* What is needed
All of the listing should be returned as written, apart from any picture in it.

* Available data
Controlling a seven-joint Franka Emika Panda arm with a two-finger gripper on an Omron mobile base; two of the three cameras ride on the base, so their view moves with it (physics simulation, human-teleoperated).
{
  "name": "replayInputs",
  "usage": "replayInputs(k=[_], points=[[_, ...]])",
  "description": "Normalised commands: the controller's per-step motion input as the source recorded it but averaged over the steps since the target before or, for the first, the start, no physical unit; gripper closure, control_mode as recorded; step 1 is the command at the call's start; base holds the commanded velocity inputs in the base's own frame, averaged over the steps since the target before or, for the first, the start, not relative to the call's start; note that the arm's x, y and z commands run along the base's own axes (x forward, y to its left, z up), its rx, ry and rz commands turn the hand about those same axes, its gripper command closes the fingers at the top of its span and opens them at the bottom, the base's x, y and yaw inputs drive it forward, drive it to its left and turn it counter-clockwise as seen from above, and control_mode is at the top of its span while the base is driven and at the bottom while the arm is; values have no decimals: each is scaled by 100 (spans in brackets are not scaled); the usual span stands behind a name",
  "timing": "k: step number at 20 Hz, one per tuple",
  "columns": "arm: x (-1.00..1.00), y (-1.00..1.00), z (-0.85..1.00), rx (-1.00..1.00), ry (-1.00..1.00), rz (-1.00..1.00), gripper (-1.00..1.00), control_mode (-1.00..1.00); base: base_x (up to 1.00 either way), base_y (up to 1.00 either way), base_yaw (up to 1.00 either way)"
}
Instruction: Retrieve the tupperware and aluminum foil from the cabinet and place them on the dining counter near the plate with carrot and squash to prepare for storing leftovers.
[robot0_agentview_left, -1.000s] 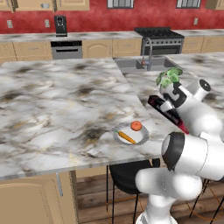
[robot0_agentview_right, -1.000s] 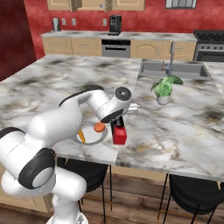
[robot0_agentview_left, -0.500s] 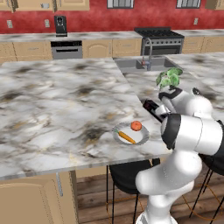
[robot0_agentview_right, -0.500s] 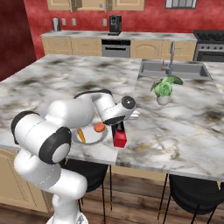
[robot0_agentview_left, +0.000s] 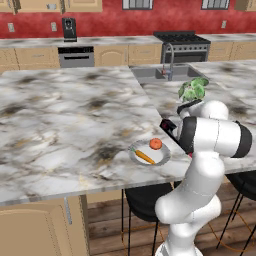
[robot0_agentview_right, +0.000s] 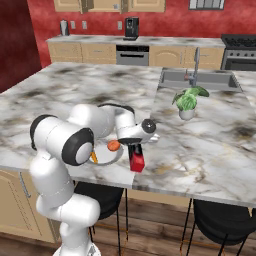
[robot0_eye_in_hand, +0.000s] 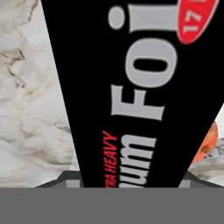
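Note:
My gripper (robot0_agentview_right: 136, 148) is shut on the aluminum foil (robot0_agentview_right: 136, 161), a black box with a red end, at the front edge of the dining counter (robot0_agentview_right: 200, 145). In the hand view the aluminum foil (robot0_eye_in_hand: 131, 87) lies close under the hand and hides the fingertips. Its dark end (robot0_agentview_left: 167, 126) shows just right of the plate (robot0_agentview_left: 161, 157). The plate holds the carrot (robot0_agentview_left: 145, 157) and a round orange-red squash (robot0_agentview_left: 155, 144). The tupperware is out of view.
A potted plant (robot0_agentview_right: 186, 100) stands behind the gripper, with the sink and faucet (robot0_agentview_right: 197, 80) beyond it. Dark stools (robot0_agentview_right: 220, 217) sit under the counter's front edge. Tan wall cabinets (robot0_agentview_right: 110, 5) hang above the far wall counter.
The arm's elbow has swung round over the counter edge. The foil box stays in the gripper beside the plate and sits slightly lower and closer to it.

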Motion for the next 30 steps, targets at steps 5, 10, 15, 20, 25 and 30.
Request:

* Response
Controlling a seven-joint Franka Emika Panda arm with a two-finger gripper on an Omron mobile base; two of the three cameras ride on the base, so their view moves with it (physics simulation, human-teleoperated).
{
  "name": "replayInputs",
  "usage": "replayInputs(k=[_], points=[[_, ...]])",
  "description": "Normalised commands: the controller's per-step motion input as the source recorded it but averaged over the steps since the target before or, for the first, the start, no physical unit; gripper closure, control_mode as recorded; step 1 is the command at the call's start; base holds the commanded velocity inputs in the base's own frame, averaged over the steps since the target before or, for the first, the start, not relative to the call's start; note that the arm's x, y and z commands run along the base's own axes (x forward, y to its left, z up), its rx, ry and rz commands turn the hand about those same axes, its gripper command closes the fingers at the top of its span and opens them at the bottom, the base's x, y and yaw inputs drive it forward, drive it to its left and turn it counter-clockwise as seen from above, and control_mode is at the top of its span while the base is driven and at the bottom while the arm is; values have no decimals: each is scaled by 100 (spans in brackets are not scaled); the usual span stands behind a name",
  "timing": "k: step number at 20 Hz, one per tuple",
  "columns": "arm: x (-1.00..1.00), y (-1.00..1.00), z (-0.85..1.00), rx (-1.00..1.00), ry (-1.00..1.00), rz (-1.00..1.00), gripper (-1.00..1.00), control_mode (-1.00..1.00); base: base_x (up to 1.00 either way), base_y (up to 1.00 either way), base_yaw (up to 1.00 either way)"
}
Instruction: Retrieve the tupperware and aluminum foil from the cabinet and place them on the dining counter near the plate with carrot and squash to prepare for storing leftovers.
[robot0_agentview_left, -1.000s] 
[robot0_agentview_right, -1.000s] 
[robot0_agentview_left, -0.500s] 
[robot0_agentview_right, -0.500s] 
[robot0_agentview_left, +0.000s] 
[robot0_agentview_right, +0.000s] 
[robot0_eye_in_hand, +0.000s] 
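Note:
My gripper (robot0_agentview_right: 136, 148) is shut on the aluminum foil (robot0_agentview_right: 136, 161), a black box with a red end, at the front edge of the dining counter (robot0_agentview_right: 200, 145). In the hand view the aluminum foil (robot0_eye_in_hand: 131, 87) lies close under the hand and hides the fingertips. Its dark end (robot0_agentview_left: 167, 126) shows just right of the plate (robot0_agentview_left: 161, 157). The plate holds the carrot (robot0_agentview_left: 145, 157) and a round orange-red squash (robot0_agentview_left: 155, 144). The tupperware is out of view.
A potted plant (robot0_agentview_right: 186, 100) stands behind the gripper, with the sink and faucet (robot0_agentview_right: 197, 80) beyond it. Dark stools (robot0_agentview_right: 220, 217) sit under the counter's front edge. Tan wall cabinets (robot0_agentview_right: 110, 5) hang above the far wall counter.
The arm's elbow has swung round over the counter edge. The foil box stays in the gripper beside the plate and sits slightly lower and closer to it.
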
Motion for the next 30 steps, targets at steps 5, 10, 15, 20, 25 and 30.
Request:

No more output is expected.